The Rexx Highlighter
36th International Rexx Language Symposium
The Wirtschaftsuniversität Vienna, Austria, May 4-7 2025
Josep Maria Blasco
jose.maria.blasco@gmail.com
EPBCN – ESPACIO PSICOANALITICO DE BARCELONA
Balmes, 32, 2º 1ª — 08007 Barcelona, Spain
May the 6th, 2025
Notice
This whole document1 is an experiment in CSS printing. It comfortably mixes normal text and programs beautified by the heavy prettyprinting produced by the Rexx Highlighter, and it can be viewed both as a standard web page and as a slide show.
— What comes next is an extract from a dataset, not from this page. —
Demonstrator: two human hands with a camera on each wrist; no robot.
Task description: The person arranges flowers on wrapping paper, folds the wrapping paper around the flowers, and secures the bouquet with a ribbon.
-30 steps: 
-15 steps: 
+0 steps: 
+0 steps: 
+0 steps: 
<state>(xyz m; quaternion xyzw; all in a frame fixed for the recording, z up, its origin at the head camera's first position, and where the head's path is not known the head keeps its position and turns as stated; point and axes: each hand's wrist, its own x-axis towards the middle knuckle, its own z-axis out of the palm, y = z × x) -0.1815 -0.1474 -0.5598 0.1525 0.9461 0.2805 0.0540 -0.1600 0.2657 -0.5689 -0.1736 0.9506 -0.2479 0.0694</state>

If you are viewing this file as a PDF, chances are good that you are looking at it as a slide show. If you are viewing it as a web page, the suggested print settings to produce a PDF containing a slide show are: no headers or footers, and background images active. This is true for the Chrome browser at the time of this writing (Jan-May 2025).
The default style for Rexx fenced code blocks is dark.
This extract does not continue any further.